Based on your experience, what would a healthy relationship with shame look like?
I think it has a lot to do with what we do with that emotion – not necessarily right away, but also how we think about it and relate to it in a more abstract sense. For example, not fearing the experience of shame is healthy. Shame gives us a signal that we care so much about social connection that we are afraid to lose it. So a healthy response is to provide ourselves with reassurance that we do have social connections.

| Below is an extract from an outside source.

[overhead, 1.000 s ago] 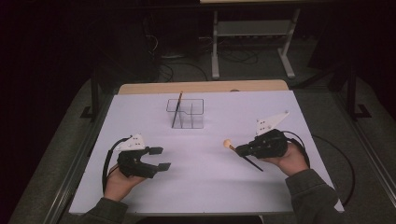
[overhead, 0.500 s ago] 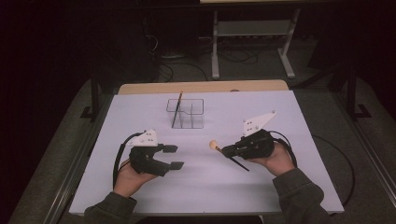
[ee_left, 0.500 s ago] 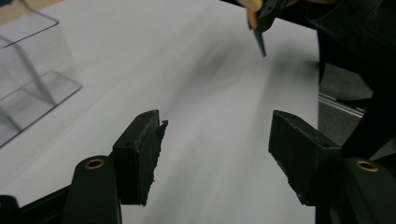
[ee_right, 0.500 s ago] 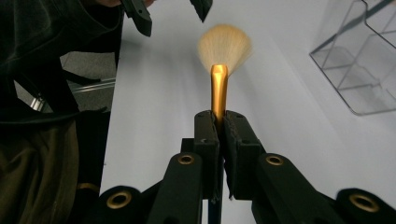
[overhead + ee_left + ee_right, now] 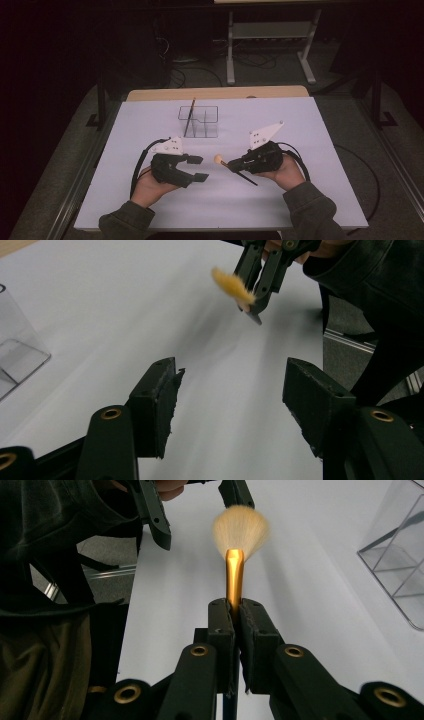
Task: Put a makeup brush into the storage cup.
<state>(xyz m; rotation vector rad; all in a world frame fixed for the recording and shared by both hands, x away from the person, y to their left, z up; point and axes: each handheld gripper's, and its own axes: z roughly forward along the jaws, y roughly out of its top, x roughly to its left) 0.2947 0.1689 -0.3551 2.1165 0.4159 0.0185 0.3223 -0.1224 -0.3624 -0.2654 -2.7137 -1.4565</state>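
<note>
The right gripper (image 5: 234, 164) clenches a makeup brush with a gold ferrule and soft tan bristles (image 5: 239, 535), raised above the white table (image 5: 310, 130) at its middle. The left gripper (image 5: 198, 168), nothing between its jaws, has just been narrowing; for a clean handover it should close squarely on the rigid ferrule. Beyond stands a clear plastic compartment organiser (image 5: 202, 122) holding a thin dark stick (image 5: 189, 118).
</note>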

Children can teach us a lot here. When children feel ashamed in kindergarten, they tend to look for their parents, the safest people to go to. So as an adult, you should have relationships like that, which can help you sit with your shame and reflect on whether you’re feeling shame when maybe you should just feel guilt. Or that you’ve done something wrong, but that doesn’t make you evil; or maybe you did nothing wrong and others are blaming you; or maybe you are misbehaving, and a person who cares about you will make you aware of your impact on others, but not in a punishing way.
My research with incarcerated populations, for example, shows that a justice system that sends out the message that a person needs to be incarcerated because they’re bad, not because they’ve done something bad, probably doesn’t do much to help that person change. So I think relationships can help us contextualize shame and remind us that we do have control. We can change things. It’s not about fate.
If shame exists, it has a good reason: it gives us information about ourselves, our social context, and what we value. We should look at it as we look at all other emotions.